There are two words I use! “Buyer beware”. If it’s too good to be true, then it isn’t what it is supposed to be!

One of my diamond setting clients is buying all of his diamonds direct from EBay.

I asked him what happens the the stones are not what they’re supposed to be. The answer is “tough luck” and either you keep them or return to the country of origin and pay your shipping costs!

I buy all of my gemstones in person & forget the online drek!


Gerry, On my iPhone!

Hi Helen,

Sorry to hear that. I silversmith in my spare time and get my stones (usually semi precious ones, like amethyst, malachite, rubylite, citrine, aquamarine from a supplier in Zambia). This is easier for me as they come based on personal recommendation and fly to London often. They also supply emeralds but I personally would not attempt to set such an expensive stone just yet but of course others may. I just don’t think I am at that level yet. They used to provide free samples but were soon conned by people ordering samples with no intention to ever buy them, so I feel there is a mismatch between buyers and sellers as scammers may be present in both camps. I am sorry to hear about your experience. If it helps I can find out what assurances they provide. To date I have not been sold anything that is not what it says it is on the tin and to be fair they keep their prices according to what they are selling. As everyone else has said if its too good to be true, it is usually just that.

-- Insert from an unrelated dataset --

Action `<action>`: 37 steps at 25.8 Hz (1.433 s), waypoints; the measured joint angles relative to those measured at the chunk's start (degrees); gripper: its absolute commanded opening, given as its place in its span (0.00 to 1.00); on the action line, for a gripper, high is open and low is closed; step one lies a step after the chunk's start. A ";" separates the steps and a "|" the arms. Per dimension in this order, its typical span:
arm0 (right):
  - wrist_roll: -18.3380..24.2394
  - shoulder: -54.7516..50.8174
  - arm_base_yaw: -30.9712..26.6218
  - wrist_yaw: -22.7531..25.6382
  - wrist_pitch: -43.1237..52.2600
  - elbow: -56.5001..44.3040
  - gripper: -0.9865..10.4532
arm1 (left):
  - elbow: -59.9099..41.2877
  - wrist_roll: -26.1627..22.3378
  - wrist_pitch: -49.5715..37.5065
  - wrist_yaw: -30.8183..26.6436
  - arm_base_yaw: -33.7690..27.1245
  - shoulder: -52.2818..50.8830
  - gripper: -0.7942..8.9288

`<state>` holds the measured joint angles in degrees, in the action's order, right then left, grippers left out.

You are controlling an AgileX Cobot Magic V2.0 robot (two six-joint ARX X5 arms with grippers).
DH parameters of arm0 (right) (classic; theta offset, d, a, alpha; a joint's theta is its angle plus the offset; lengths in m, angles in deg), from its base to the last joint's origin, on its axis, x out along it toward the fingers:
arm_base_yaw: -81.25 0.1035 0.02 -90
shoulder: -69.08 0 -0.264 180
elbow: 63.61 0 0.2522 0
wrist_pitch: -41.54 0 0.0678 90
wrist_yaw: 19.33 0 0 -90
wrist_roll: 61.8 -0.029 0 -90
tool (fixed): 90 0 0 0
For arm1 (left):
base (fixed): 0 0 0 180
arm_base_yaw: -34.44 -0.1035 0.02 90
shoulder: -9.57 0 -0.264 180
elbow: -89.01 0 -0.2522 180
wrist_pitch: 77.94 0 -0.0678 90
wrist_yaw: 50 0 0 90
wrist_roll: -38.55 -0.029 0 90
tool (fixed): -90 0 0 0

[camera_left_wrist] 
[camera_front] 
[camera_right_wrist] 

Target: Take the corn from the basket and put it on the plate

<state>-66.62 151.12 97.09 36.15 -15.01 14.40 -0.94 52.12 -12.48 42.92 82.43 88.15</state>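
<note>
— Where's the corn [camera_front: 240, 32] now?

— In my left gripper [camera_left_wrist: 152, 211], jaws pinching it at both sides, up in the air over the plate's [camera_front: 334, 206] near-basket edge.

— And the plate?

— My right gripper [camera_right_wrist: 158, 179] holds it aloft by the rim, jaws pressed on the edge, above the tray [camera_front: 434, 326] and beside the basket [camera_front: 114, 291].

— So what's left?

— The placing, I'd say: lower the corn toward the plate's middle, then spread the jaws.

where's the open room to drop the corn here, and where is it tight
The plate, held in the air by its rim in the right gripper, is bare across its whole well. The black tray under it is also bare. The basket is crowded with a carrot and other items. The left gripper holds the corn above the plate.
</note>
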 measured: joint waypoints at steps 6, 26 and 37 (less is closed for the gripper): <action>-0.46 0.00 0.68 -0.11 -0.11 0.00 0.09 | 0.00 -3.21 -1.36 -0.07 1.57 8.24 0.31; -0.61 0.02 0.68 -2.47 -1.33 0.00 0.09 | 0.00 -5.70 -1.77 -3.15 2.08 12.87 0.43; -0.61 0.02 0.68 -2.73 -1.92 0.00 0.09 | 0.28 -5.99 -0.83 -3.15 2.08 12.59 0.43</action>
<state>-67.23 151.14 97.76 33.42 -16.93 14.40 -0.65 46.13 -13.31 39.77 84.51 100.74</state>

I am sorry to hear about your experience.

Kindest wishes,


I understand the whole buyer beware and “if it sounds too good to be true…” concepts and have advised others on it myself. I do not feel duped as my expectations were very low due to the price. I just decided to take a risk as a one-off. I normally buy from dealers I know I can trust.

I was just annoyed at the unscrupulousness of it all. The woman was most put out at my message to her, and said that she is only a reseller who buys from “top dealers with certification”. I pointed out that her dealer is definitely NOT a top dealer and that the gems and certificates they are providing are fakes. I also pointed out that she has a responsibility to know what she is selling and whether or not it is genuine. There are too many of these charlatans out there preying on the unsuspecting public.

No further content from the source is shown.